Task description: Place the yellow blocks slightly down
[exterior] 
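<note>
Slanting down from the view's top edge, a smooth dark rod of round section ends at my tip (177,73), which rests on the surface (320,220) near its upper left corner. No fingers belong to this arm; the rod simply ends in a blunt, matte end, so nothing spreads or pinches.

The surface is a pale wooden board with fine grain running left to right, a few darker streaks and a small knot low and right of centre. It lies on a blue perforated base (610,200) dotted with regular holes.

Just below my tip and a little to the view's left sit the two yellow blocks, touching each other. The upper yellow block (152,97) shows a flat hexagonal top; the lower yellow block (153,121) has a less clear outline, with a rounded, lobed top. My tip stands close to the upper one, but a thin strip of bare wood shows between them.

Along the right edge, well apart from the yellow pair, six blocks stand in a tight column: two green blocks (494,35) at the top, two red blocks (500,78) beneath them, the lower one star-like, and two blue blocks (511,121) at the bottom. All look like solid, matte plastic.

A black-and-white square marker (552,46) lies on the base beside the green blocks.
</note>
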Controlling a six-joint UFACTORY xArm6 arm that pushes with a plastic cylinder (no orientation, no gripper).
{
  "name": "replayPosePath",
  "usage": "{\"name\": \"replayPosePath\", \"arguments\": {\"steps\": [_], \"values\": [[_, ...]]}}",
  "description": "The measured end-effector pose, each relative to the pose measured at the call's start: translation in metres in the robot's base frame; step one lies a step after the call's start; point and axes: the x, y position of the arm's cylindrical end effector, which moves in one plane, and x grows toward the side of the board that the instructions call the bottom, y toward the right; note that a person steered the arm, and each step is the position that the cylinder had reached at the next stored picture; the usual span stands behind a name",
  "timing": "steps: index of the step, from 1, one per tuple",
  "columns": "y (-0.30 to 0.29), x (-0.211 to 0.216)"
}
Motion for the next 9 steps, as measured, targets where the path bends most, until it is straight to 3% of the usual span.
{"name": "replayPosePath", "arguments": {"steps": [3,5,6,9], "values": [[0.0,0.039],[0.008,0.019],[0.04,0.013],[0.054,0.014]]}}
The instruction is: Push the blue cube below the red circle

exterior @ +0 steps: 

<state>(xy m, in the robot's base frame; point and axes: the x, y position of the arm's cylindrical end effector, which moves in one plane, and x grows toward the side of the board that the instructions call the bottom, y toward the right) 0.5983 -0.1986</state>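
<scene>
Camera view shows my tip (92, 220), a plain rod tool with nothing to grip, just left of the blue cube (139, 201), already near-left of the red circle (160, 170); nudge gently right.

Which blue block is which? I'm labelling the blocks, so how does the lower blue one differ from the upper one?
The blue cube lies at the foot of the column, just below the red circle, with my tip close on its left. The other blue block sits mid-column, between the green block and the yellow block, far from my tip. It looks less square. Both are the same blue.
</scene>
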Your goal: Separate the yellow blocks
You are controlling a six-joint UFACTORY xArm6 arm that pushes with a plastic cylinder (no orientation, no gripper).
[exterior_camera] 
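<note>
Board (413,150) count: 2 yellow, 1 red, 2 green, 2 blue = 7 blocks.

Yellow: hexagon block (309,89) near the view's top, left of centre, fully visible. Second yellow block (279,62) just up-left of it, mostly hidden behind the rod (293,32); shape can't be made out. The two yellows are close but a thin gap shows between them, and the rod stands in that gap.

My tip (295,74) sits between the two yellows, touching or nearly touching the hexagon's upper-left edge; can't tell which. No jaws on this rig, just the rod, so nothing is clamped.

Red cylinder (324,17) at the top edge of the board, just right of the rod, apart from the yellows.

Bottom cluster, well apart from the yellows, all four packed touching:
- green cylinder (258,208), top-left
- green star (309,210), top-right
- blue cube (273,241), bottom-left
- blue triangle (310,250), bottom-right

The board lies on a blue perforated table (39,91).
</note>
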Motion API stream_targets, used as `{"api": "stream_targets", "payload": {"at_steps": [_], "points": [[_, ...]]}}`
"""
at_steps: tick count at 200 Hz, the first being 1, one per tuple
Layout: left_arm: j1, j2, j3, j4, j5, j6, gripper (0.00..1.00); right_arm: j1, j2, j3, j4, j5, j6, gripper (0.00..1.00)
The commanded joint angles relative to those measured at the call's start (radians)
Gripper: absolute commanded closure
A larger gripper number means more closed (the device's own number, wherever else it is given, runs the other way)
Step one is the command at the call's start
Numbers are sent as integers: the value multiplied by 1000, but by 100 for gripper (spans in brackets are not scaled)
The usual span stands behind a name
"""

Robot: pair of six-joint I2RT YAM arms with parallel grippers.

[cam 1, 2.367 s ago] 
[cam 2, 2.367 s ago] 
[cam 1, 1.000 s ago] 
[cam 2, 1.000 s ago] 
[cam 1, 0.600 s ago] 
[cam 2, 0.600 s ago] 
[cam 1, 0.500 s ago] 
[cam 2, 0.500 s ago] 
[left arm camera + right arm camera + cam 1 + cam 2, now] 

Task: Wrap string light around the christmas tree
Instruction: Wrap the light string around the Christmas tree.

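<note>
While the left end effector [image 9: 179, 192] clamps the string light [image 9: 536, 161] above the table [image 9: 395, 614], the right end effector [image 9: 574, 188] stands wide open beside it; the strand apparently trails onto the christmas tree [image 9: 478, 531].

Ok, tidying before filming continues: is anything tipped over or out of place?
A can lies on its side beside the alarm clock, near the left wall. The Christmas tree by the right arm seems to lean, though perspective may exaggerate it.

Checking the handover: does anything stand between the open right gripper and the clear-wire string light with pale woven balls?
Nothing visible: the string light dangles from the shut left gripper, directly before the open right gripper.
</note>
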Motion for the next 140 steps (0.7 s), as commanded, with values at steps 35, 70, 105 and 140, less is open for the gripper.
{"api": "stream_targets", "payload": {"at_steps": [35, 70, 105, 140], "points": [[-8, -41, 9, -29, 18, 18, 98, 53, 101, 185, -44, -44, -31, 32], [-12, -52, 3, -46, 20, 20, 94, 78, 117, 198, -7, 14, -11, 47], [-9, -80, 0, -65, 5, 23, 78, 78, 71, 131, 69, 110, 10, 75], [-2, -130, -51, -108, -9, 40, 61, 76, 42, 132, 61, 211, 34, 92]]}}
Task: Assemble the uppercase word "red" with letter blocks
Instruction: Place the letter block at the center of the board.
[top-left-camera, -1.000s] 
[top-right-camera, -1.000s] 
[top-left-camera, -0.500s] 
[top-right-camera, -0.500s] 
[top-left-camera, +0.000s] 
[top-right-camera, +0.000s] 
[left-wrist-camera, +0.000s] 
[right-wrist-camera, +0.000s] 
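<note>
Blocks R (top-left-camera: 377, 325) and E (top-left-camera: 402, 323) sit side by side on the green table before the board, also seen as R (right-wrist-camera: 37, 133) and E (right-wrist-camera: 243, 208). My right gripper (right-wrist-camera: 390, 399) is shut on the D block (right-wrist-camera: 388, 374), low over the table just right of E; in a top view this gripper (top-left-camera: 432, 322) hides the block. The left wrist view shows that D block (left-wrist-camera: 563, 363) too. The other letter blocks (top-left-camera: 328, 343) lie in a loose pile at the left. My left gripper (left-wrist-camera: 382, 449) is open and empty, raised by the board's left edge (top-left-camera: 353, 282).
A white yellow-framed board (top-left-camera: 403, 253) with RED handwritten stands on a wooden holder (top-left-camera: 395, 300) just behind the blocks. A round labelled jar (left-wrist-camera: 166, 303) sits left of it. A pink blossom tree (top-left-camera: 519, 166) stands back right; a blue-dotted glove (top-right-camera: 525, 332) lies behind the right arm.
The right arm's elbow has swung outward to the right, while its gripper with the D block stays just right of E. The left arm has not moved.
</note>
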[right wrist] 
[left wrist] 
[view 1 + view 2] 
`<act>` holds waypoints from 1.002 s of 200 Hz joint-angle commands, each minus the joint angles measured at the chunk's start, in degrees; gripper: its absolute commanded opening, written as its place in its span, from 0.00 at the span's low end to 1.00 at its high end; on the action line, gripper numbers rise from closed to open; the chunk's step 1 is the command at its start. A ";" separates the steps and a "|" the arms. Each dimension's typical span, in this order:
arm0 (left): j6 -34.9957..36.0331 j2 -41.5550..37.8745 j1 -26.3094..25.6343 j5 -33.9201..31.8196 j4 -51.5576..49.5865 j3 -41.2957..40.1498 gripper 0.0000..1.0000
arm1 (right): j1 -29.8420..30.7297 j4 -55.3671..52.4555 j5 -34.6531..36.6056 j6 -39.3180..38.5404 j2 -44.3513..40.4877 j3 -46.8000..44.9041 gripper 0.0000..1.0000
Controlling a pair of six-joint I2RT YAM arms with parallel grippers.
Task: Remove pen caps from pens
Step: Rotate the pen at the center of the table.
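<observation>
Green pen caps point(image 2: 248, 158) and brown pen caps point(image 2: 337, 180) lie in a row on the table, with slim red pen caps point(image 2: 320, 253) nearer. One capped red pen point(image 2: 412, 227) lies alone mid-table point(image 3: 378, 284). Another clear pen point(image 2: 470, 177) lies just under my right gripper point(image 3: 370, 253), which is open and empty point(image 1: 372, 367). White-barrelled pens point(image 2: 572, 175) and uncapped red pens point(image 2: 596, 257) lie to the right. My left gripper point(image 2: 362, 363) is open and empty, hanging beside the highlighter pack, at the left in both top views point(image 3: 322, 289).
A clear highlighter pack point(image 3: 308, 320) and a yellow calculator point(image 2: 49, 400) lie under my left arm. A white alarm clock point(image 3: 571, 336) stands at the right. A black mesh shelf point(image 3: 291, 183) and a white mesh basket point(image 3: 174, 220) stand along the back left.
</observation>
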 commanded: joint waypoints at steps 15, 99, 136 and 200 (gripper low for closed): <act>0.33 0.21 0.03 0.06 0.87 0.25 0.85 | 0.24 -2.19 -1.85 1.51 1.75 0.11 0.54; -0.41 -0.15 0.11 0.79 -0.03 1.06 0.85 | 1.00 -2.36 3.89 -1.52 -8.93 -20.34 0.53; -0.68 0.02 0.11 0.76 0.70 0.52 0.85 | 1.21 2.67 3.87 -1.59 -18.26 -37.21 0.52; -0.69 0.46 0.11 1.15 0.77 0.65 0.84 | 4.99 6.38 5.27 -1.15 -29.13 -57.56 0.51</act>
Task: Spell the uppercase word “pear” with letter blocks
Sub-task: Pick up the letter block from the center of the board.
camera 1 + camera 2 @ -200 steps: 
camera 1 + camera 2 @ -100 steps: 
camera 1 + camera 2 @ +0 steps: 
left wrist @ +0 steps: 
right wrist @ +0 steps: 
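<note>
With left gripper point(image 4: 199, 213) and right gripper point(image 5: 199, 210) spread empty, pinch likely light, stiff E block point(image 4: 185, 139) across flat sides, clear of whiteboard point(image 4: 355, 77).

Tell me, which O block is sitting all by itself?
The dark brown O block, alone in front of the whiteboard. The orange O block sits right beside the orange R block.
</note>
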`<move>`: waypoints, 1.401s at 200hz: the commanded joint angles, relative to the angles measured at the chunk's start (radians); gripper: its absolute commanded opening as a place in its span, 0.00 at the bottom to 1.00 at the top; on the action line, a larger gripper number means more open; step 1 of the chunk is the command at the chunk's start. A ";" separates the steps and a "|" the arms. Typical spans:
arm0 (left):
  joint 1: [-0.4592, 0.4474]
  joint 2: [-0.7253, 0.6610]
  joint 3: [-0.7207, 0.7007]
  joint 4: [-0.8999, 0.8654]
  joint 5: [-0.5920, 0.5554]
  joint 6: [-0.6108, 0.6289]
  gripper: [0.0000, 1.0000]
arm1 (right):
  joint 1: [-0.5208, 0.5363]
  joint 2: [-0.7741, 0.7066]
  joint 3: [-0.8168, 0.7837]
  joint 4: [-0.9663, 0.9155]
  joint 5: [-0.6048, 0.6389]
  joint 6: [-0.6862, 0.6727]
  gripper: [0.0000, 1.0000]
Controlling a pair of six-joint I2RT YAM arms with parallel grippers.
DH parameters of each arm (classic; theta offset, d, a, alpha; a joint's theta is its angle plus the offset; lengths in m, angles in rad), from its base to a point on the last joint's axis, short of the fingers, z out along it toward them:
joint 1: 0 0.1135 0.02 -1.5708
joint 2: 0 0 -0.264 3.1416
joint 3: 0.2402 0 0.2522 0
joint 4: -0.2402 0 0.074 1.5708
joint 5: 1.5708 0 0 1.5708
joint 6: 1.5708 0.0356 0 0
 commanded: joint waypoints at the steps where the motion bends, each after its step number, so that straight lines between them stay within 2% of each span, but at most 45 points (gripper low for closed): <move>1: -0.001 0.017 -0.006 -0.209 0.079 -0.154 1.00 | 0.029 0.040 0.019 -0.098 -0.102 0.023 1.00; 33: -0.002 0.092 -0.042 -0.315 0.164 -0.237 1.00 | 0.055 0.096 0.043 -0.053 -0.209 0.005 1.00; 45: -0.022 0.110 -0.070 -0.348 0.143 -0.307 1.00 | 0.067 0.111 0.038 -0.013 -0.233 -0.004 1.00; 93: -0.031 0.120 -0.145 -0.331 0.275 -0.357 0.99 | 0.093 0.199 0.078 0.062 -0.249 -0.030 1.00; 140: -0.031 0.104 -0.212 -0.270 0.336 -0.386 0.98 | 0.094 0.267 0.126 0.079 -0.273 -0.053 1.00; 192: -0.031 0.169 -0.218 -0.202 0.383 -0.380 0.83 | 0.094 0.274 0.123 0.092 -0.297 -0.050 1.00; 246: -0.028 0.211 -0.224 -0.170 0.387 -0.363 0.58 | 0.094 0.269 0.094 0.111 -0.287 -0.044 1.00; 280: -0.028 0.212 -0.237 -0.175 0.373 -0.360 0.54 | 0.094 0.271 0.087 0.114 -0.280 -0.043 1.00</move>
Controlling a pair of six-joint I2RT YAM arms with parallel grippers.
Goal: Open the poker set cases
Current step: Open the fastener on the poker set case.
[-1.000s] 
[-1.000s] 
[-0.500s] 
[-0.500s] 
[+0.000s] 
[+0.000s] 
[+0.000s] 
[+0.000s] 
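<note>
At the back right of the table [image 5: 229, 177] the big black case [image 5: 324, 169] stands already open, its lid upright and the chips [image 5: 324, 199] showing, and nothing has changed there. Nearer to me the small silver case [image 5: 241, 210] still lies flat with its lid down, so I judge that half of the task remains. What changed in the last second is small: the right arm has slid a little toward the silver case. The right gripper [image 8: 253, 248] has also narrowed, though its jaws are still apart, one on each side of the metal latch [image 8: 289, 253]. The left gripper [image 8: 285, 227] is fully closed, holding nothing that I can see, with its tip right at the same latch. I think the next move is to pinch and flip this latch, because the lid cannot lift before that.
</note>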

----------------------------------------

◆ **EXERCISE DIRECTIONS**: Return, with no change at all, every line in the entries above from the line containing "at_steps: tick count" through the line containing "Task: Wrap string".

◆ **REPLY TO THE TASK**:
at_steps: tick count at 200 Hz, the first being 1, one per tuple
Layout: left_arm: j1, j2, j3, j4, j5, j6, gripper (0.00..1.00); right_arm: j1, j2, j3, j4, j5, j6, gripper (0.00..1.00)
The commanded joint angles relative to those measured at the call's start (radians)
Gripper: absolute commanded closure
A larger gripper number means more closed (the device's own number, wherever else it is given, runs the other way)
Step one is the command at the call's start
Numbers are sent as integers: the value multiplied by 1000, but by 100 for gripper (spans in brackets are not scaled)
The usual span stands behind a name
"""

Robot: pair of six-joint I2RT YAM arms with parallel grippers.

[cam 1, 2.367 s ago] 
[cam 2, 2.367 s ago] 
[cam 1, 1.000 s ago] 
[cam 2, 1.000 s ago] 
[cam 1, 0.600 s ago] 
[cam 2, 0.600 s ago] 
[cam 1, 0.500 s ago] 
[cam 2, 0.500 s ago] 
[left arm camera + right arm camera + cam 1 + cam 2, now] 

Task: Wrap string light around the christmas tree

The work on this exercise has been completed.